Os leitores que desejam saborear Epicteto podem começar com seu
Manual (também conhecido como o Inquérito). Tem a vantagem de ser
curto, de fácil acesso e filosoficamente acessível. É uma joia no mundo da
literatura filosófica.
As meditações de Marcus Aurelius também são fáceis de ler e obter. No
entanto, a leitura deste trabalho pode ser um tanto frustrante, pois é uma
compilação de observações repetitivas e desconexas (exceto para o tema
estóico).
Os leitores também podem estar interessados em ir além dos estóicos.

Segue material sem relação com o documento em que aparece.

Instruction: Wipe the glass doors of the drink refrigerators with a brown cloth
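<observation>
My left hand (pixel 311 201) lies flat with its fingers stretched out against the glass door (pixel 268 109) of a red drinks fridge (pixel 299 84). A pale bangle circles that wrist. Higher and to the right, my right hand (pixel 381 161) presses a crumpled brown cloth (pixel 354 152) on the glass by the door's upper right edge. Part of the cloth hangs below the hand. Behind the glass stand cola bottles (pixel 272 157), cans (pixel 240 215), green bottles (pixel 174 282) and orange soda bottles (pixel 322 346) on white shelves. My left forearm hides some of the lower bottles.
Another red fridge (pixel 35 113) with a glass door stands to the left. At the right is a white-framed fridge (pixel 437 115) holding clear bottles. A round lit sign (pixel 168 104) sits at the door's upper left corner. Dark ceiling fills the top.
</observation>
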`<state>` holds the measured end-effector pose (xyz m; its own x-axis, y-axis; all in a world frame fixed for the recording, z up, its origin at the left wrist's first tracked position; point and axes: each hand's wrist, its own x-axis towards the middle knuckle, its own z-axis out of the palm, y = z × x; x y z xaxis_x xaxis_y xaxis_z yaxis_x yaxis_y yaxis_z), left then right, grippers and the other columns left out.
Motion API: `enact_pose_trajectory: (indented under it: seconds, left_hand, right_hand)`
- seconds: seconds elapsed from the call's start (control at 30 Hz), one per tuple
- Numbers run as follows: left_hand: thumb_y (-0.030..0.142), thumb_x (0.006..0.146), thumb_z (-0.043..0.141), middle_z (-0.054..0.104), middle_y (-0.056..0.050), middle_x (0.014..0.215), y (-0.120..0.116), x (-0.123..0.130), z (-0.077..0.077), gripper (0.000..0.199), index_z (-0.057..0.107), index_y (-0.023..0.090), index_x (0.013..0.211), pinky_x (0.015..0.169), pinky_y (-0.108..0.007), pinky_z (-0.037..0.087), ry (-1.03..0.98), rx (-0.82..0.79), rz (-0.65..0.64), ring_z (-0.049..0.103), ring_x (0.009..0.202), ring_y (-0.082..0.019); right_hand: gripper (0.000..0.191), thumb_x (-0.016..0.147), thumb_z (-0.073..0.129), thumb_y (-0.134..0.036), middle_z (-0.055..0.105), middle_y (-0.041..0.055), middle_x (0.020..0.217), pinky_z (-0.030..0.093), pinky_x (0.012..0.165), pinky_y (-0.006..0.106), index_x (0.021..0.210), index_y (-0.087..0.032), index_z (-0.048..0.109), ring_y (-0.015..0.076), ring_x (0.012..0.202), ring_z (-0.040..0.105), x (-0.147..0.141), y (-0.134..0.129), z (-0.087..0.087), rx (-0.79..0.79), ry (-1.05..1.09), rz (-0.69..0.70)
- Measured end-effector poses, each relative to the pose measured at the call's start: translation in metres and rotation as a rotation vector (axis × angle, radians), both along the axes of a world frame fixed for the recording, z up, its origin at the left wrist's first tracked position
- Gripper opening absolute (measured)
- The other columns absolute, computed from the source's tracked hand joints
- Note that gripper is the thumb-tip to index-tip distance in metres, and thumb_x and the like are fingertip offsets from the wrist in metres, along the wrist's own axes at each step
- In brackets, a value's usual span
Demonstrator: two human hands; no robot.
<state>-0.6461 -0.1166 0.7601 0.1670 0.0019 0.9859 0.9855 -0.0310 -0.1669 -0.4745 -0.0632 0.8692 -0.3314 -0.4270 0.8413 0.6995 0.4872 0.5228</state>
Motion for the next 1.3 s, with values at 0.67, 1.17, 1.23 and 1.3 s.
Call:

Por exemplo, eles podem escolher dar uma olhada nos esboços biográficos
do grego estóico Diógenes Laércio. Os esboços de Zenão de Citius,
Cleantes e Crisipo são encontrados no volume 2 de Diógenes Laércio,
também na Biblioteca Clássica Loeb. E se o leitor estiver segurando este
volume, será divertido dar uma olhada na biografia de Diógenes de Sinope,
o Cínico. Combina sabedoria com humor de uma forma admirável.
E você pode querer dar uma olhada nos ensaios de Schopenhauer em
The Wisdom of Liƒe e Counsels and Maxims. Embora não sejam
explicitamente estóicos, esses ensaios têm um tom tipicamente estóico.